**Task details**
Count every line below that holds the word "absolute", and give the number with no other words.

**Material supplied**
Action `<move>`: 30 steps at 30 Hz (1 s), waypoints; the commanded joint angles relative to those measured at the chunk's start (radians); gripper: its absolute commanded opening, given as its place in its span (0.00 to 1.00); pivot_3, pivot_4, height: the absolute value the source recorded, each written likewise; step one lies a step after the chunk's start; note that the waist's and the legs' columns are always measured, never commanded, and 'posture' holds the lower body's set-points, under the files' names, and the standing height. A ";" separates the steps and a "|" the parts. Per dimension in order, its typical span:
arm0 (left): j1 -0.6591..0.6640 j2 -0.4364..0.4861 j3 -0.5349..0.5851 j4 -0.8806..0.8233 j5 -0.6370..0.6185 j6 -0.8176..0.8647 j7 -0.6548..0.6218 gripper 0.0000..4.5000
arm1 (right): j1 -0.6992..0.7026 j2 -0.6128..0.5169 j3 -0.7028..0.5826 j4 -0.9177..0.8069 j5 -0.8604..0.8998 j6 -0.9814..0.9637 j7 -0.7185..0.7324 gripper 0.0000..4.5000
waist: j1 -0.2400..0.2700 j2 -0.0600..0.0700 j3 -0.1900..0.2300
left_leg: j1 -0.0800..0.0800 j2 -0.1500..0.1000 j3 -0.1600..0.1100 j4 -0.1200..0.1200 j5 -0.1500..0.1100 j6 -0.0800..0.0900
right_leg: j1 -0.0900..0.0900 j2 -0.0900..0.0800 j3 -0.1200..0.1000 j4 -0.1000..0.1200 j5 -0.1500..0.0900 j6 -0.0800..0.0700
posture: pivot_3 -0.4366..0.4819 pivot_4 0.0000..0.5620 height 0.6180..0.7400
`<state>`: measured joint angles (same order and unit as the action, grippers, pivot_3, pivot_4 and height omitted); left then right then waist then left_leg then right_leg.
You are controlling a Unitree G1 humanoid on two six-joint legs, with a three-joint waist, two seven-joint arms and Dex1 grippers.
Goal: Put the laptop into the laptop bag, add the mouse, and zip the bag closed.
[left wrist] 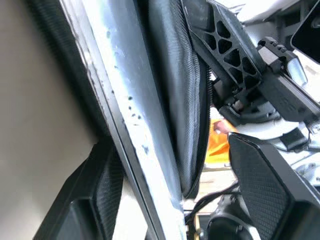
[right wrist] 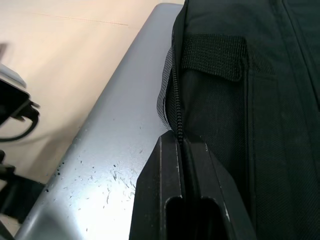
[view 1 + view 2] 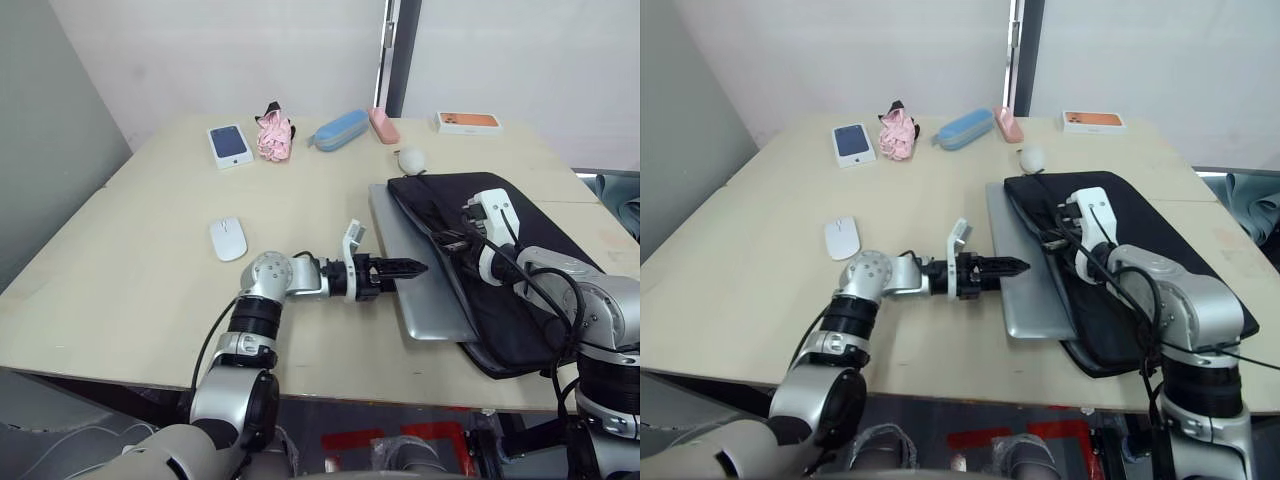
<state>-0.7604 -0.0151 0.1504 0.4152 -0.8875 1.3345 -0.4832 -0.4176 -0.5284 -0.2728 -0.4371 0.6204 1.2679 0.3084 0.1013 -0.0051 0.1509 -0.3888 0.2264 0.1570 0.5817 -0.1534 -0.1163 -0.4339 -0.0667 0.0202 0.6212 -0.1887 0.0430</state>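
- mouse sits alone on table, left of everything and well apart from the bag; not packed yet
- left gripper at laptop's left edge; wrist view shows its fingers spread either side of that edge, not clamped
- laptop lies flat, right part under the bag flap, left strip bare, so only partly in
- bag to the right, mouth facing left over laptop
- right gripper pinched closed on bag's zipper edge, lifting the flap
- to do it well: keep flap held up, push laptop rightward square to the mouth, slowly, so corners don't catch the zipper
- hidden: how deep laptop sits inside, bag's near corner behind right arm, zipper pull not made out
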 commanded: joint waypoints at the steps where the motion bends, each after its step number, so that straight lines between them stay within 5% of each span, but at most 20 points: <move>1: -0.007 0.027 0.008 -0.068 -0.022 -0.007 -0.067 0.75 | -0.006 -0.045 -0.020 -0.010 0.024 -0.013 0.047 0.00 | 0.001 0.000 0.000 | 0.000 0.000 0.000 0.000 0.000 0.000 | 0.000 0.000 0.000 0.000 0.000 0.000 | 0.48 0.27 1.00; 19: -0.095 -0.004 0.001 0.119 0.083 -0.148 -0.156 0.75 | 0.019 -0.064 -0.038 -0.041 0.131 0.041 0.109 0.00 | 0.002 0.000 0.000 | -0.001 -0.001 0.000 0.000 0.000 0.001 | 0.000 -0.001 0.000 -0.001 0.000 0.000 | 0.48 0.27 1.00; 28: -0.065 0.018 -0.002 0.060 0.071 -0.087 -0.174 0.10 | 0.044 -0.075 -0.048 -0.015 0.106 -0.004 0.097 0.00 | 0.003 0.001 0.000 | -0.001 -0.001 0.000 0.000 0.000 0.001 | 0.000 -0.001 0.000 -0.001 0.000 0.000 | 0.48 0.27 1.00; 30: -0.062 0.020 0.000 0.052 0.071 -0.076 -0.176 0.05 | 0.046 -0.078 -0.051 -0.011 0.107 -0.008 0.098 0.00 | 0.005 0.001 0.000 | -0.001 -0.001 0.000 0.000 0.000 0.001 | 0.000 -0.001 0.000 -0.001 0.000 0.000 | 0.48 0.27 1.00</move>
<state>-0.7993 0.0108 0.1365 0.5477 -0.7725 1.2551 -0.6168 -0.3668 -0.5939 -0.2928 -0.4375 0.7184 1.2848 0.4038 0.1061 -0.0044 0.1509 -0.3903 0.2255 0.1568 0.5813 -0.1532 -0.1156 -0.4343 -0.0674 0.0199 0.6199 -0.1885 0.0432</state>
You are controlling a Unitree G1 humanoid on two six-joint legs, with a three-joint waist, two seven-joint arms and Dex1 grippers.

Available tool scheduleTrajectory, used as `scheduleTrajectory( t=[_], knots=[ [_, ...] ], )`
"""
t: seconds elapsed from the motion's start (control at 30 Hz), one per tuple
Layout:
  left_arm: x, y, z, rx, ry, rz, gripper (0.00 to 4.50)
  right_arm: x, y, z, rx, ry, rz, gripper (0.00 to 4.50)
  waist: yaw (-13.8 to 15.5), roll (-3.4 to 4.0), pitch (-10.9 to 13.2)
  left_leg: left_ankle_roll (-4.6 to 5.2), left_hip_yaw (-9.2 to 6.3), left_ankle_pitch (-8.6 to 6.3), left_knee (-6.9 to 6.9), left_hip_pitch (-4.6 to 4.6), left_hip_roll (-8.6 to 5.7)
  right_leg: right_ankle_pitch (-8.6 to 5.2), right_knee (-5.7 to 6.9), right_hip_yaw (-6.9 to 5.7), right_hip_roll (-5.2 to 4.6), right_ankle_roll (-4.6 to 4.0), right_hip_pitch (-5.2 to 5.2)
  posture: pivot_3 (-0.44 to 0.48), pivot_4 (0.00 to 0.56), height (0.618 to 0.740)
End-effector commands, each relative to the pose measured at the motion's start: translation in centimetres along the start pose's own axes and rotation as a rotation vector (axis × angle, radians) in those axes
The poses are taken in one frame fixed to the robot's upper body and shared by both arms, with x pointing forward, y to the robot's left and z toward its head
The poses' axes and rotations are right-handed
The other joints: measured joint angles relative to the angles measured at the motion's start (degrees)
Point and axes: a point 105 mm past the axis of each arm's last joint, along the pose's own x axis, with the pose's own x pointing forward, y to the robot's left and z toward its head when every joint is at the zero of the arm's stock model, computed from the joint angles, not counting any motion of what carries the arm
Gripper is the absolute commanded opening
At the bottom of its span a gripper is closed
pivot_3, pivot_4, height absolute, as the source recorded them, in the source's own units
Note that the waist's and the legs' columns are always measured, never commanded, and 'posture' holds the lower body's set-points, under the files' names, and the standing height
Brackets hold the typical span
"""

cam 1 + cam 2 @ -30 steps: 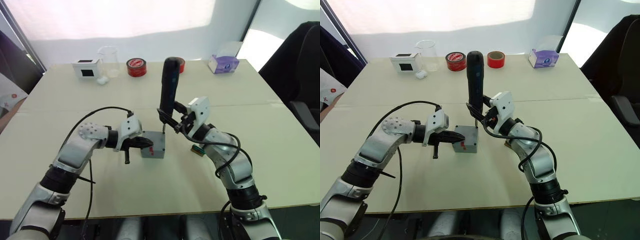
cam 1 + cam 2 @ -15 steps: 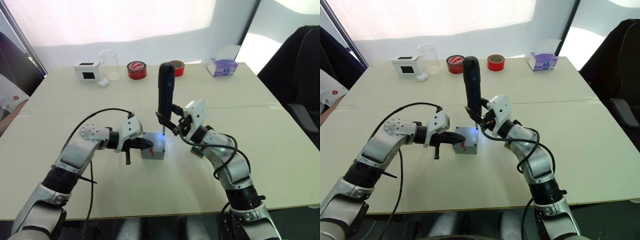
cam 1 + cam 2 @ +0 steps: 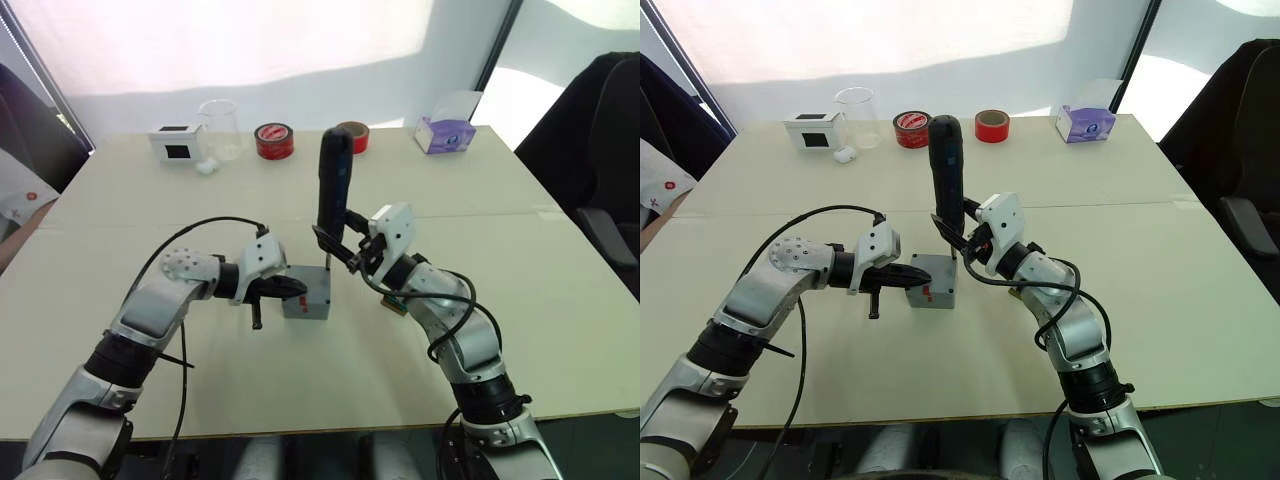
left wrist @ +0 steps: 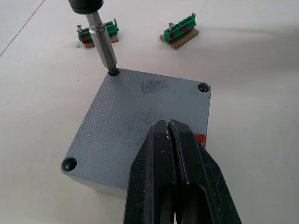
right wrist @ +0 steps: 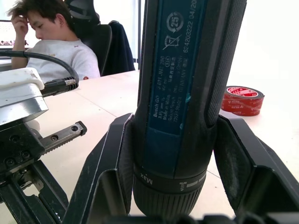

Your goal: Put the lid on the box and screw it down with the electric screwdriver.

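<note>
Standing upright near the middle of the bench (image 3: 560, 300), the electric screwdriver (image 3: 333, 190) is clamped between the two fingers of the right gripper (image 3: 343, 248), its thin metal bit seated in one corner hole of the lid (image 4: 140, 116). Half a second ago a bluish-white glow lit the lid beside the bit; now no light shows there. A second ago the tool leaned a little more toward the far edge, and the head camera has shifted since, so most of the scene's drift is not the things' own.

The lid is on the box (image 3: 307, 293), a small gray square enclosure with a speckled, cast-looking surface, rounded corners and a red mark on one side wall. Three corner holes show in the left wrist view, one of them filled by the bit. The left gripper (image 4: 175, 154) has its black fingers pressed together, tips resting on the lid's near edge.

The screwdriver is a thick black cylinder with a blue printed label. Just beyond the box lie two small green terminal blocks (image 4: 180, 36). Along the far edge stand a white box with a black panel (image 3: 174, 142), a clear beaker (image 3: 218, 127), two red tape rolls (image 3: 273, 140) and a purple tissue box (image 3: 446, 130). A person in a gray shirt (image 5: 58, 58) sits beyond the bench.
</note>
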Motion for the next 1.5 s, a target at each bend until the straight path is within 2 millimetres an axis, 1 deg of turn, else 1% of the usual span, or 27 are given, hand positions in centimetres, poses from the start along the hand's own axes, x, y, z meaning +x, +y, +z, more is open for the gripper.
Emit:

**Your solution**
3